Bemerkenswerterweise gab es bis vor kurzem kein einzelnes Dokument oder keine Gruppe, die Regeln für die ordnungsgemäße Erfassung, Archivierung und Präsentation von Daten aus Konfliktgebieten für eine mögliche Strafverfolgung von Kriegsverbrechen aufstellte. Es ist ein Problem, das die Ausbreitung internationaler Organisationen wie der Vereinten Nationen, des Internationalen Strafgerichtshofs und einer Reihe von Menschenrechts- und Hilfsorganisationen mit unterschiedlichen Befugnissen und Zuständigkeiten widerspiegelt – und Kriegsverbrechern in die Hand spielt, die wissen, dass sie es vielleicht nie wirklich tun werden Gerechtigkeit begegnen.

Im Jahr 2020 half Freeman bei der Gründung des Berkeley-Protokolls, einem Versuch, die ethische Nutzung von Open-Source-Intelligence zu kodifizieren. Das von den Vereinten Nationen unterstützte Protokoll bietet ein Regelwerk für den Umgang und die Archivierung digitaler Daten. Ein Großteil des Dokuments wurde von Syrien informiert, sagt Freeman, und die Tatsache, dass unterschiedliche Formate die Datenerfassung dort zu einer sehr schwierigen Aufgabe machten.

Das Protokoll ist ein erster Schritt zur Schaffung eines Systems für die Datenflut aus der Ukraine, aber Freeman räumt ein, dass dies nicht ausreicht. Während viele Hilfsgruppen das Protokoll angenommen haben, sind viele andere auf ihre Weise festgelegt und haben ihre eigenen internen Systeme zum Einreichen von Informationen.

Freeman sagt, dass das Berkeley-Protokoll auch „das Crowdsourcing nicht wirklich anspricht“, was ein großer Faktor nicht nur im Krieg in der Ukraine, sondern auch in anderen Konflikten im Laufe der Jahre war. Der verbesserte Zugang der Bürger zu Technologie und sozialen Medien bedeutet, dass es noch nie so einfach war, Informationen direkt von den Betroffenen an die Machthaber zu bringen, doch das Protokoll umgeht die Frage, wie diese Informationen ordnungsgemäß dokumentiert werden können.
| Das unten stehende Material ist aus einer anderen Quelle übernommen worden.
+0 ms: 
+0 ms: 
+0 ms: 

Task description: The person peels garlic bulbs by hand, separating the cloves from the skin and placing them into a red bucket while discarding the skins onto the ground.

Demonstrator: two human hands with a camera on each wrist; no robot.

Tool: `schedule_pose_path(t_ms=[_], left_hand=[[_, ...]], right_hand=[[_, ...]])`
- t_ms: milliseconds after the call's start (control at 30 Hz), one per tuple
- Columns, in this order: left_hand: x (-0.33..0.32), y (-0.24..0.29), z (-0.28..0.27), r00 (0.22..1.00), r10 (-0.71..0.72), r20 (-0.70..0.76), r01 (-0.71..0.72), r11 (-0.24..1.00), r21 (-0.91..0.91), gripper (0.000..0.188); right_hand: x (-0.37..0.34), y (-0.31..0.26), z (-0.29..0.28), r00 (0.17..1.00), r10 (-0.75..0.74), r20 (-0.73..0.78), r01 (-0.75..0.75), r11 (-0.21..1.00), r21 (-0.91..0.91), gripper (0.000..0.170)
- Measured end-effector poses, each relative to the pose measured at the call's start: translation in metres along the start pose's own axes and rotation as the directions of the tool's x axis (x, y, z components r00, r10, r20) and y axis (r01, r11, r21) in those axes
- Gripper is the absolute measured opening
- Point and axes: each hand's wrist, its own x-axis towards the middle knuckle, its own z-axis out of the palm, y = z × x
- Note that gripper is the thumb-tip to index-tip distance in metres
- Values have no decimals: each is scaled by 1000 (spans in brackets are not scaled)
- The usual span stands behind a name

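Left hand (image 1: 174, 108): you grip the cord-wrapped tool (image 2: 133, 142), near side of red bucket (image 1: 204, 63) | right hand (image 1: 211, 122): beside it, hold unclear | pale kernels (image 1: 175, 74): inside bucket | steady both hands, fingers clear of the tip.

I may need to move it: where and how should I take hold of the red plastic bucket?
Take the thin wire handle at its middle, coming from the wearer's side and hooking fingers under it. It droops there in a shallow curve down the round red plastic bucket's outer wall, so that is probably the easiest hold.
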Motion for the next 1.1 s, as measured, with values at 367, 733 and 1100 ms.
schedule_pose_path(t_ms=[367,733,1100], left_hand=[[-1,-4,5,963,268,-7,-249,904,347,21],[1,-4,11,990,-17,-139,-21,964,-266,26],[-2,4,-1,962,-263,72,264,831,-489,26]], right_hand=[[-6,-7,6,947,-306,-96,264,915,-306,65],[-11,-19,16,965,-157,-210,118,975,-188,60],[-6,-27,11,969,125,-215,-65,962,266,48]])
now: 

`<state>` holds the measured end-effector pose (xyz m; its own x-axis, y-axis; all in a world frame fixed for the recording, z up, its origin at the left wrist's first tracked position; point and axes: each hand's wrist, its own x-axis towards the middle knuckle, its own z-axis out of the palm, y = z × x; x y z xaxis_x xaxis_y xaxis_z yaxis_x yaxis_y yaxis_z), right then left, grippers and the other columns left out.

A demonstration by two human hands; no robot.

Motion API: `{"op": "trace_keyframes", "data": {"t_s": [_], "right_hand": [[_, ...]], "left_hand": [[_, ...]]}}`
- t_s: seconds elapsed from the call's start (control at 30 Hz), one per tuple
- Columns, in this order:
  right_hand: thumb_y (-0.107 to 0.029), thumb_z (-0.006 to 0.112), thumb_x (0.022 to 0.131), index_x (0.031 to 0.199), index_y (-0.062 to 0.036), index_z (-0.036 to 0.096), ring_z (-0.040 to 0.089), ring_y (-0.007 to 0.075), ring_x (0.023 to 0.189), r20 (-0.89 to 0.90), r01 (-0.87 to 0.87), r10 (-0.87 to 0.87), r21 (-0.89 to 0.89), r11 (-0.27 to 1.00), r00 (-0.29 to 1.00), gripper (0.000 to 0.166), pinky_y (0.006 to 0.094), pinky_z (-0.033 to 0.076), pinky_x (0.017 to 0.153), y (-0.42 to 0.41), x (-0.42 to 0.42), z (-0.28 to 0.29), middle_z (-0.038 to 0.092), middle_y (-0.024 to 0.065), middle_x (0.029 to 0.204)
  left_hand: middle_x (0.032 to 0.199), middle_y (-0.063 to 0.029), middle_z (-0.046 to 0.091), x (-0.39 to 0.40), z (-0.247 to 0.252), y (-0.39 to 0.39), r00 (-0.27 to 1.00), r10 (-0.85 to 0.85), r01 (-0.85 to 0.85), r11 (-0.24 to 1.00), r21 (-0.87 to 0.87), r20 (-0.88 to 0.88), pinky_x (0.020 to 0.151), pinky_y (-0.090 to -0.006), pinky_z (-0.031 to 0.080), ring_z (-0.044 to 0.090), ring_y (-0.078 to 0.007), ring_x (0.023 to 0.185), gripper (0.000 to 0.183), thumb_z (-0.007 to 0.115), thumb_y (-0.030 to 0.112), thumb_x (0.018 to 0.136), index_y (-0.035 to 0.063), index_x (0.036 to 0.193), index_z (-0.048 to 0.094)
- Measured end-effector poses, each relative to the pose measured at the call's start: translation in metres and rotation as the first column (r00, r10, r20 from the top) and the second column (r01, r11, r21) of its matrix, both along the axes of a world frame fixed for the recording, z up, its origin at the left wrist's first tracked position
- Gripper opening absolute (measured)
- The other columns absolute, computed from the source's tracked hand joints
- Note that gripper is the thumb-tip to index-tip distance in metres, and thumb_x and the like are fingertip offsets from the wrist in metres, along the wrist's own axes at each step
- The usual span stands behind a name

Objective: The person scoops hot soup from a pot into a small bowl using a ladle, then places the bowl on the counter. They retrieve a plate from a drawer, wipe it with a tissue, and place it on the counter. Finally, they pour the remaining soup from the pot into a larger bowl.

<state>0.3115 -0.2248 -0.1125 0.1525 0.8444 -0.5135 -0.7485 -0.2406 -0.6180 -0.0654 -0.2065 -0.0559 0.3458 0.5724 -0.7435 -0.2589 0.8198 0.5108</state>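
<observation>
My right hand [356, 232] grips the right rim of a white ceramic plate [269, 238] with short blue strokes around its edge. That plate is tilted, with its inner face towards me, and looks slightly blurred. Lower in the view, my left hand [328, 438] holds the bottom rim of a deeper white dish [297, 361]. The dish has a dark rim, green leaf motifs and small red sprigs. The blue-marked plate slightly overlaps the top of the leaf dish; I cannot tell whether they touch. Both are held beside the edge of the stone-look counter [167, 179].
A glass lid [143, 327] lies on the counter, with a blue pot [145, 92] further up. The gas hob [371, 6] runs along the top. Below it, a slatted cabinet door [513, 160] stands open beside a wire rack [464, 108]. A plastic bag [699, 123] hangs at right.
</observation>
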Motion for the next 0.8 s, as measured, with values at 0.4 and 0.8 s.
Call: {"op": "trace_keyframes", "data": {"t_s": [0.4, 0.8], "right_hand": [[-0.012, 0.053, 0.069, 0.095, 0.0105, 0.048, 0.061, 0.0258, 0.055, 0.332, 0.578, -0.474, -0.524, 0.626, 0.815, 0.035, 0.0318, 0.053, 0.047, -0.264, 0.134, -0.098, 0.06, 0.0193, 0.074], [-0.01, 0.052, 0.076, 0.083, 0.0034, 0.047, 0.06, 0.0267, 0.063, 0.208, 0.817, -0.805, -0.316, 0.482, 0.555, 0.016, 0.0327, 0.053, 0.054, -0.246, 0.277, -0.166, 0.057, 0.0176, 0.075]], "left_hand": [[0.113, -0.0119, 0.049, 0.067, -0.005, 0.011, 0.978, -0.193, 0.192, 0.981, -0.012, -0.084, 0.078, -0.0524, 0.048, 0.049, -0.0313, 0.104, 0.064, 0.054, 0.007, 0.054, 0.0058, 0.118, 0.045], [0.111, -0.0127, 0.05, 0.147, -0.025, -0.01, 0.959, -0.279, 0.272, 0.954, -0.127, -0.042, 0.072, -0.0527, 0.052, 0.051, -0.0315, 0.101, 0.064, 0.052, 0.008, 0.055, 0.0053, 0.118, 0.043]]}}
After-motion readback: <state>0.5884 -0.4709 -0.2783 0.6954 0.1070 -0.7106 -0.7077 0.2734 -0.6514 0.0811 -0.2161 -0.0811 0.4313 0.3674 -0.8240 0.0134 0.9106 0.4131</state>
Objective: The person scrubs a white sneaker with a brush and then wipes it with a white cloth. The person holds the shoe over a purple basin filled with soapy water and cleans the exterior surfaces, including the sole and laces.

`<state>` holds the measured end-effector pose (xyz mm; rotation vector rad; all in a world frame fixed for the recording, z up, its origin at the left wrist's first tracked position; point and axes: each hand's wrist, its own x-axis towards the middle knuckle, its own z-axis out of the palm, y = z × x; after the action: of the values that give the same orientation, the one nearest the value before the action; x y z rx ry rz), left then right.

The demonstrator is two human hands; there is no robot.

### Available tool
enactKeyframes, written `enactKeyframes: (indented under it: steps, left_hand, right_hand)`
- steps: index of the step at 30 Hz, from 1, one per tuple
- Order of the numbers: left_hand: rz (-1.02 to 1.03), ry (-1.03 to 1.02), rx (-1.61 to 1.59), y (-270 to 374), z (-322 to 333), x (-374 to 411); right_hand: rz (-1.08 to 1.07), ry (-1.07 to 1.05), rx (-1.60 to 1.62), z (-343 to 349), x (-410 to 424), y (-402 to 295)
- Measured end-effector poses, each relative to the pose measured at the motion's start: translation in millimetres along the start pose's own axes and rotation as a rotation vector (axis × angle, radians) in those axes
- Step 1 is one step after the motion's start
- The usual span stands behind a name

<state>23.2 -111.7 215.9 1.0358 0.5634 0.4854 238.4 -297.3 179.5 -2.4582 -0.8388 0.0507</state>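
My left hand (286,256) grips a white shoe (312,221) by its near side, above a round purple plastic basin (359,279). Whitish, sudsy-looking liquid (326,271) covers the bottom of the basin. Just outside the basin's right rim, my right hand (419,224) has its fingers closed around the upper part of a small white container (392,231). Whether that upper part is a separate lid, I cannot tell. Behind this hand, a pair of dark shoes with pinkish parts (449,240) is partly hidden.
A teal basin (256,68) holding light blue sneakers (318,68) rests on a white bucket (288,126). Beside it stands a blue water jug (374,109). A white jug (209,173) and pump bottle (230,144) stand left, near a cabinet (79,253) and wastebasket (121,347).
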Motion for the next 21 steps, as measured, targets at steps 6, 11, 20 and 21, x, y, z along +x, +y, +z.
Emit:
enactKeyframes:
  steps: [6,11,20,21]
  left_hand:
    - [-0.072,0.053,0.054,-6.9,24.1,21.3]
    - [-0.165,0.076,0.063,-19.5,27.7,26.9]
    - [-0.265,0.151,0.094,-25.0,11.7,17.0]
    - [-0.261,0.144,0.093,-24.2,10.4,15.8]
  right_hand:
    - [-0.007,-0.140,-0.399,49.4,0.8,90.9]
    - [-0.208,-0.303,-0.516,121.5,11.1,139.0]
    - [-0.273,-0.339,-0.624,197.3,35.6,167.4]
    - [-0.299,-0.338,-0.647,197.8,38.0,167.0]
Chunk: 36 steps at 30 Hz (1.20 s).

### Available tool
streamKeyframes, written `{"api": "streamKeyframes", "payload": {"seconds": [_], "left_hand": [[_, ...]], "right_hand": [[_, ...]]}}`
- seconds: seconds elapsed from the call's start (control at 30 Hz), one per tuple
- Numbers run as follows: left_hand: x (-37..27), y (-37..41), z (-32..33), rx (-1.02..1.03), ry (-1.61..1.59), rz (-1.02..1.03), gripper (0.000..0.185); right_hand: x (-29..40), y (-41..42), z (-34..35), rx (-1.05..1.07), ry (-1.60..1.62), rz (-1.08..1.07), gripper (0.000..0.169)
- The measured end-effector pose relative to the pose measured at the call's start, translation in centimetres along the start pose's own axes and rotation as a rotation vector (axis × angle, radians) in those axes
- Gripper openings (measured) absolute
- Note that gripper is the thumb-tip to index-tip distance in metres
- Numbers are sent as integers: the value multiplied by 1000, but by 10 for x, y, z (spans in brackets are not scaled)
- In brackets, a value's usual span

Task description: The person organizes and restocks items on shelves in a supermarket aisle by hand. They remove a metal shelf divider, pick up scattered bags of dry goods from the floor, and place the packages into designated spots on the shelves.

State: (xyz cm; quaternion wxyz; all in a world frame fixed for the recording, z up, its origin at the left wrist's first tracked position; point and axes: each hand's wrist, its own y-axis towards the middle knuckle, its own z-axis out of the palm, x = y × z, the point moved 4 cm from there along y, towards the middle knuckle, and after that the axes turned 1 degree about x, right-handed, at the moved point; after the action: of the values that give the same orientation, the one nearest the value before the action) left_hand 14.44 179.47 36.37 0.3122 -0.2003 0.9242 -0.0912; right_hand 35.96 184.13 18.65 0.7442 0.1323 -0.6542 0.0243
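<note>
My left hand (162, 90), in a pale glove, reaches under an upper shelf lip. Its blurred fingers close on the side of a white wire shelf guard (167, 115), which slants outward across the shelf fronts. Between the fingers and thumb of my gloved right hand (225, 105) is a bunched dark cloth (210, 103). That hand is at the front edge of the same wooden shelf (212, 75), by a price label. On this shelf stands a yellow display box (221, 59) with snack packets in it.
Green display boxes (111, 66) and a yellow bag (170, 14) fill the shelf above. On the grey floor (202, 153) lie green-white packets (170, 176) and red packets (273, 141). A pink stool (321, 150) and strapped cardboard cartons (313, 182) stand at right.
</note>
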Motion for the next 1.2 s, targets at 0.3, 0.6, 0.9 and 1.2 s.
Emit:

Ein Grund, sagt Freeman, liegt darin, dass der Internationale Strafgerichtshof (ICC) wählerisch ist, welche Art von Beweisen er zulässt, und häufig offizielle Quellen wie Überwachungsfernseher mit Zeitstempeln gegenüber verwackelten, pixeligen Aufnahmen von Kamerahandys bevorzugt.

Was das Berkeley-Protokoll veranschaulicht, ist das Tauziehen zwischen dem, was der Internationale Strafgerichtshof für zulässig hält, und den Bemühungen, diese Beweise durch Crowdsourcing zu sammeln. Während das Protokoll einen großen ersten Schritt darstellt, um eine solidere Anklage gegen Kriegsverbrecher zu schaffen, stellt es auch eine Anerkennung dafür dar, dass der IStGH bei der Verwendung von Technologie sowohl als Opfer des Krieges als auch als Außenstehende, die hineinschauen, kläglich zurückbleibt ICC reagierte nicht auf wiederholte Anfragen nach Kommentaren.)

Nichts davon hält Aeden davon ab, seine Bemühungen fortzusetzen. „Ich mache mir manchmal Sorgen, dass die Wirkung dieser Arbeit für die Opfer dieses Konflikts zu spät kommen könnte, aber ich glaube, dass nachträglich erreichte Gerechtigkeit immer noch viel besser ist als gar keine“, sagt er.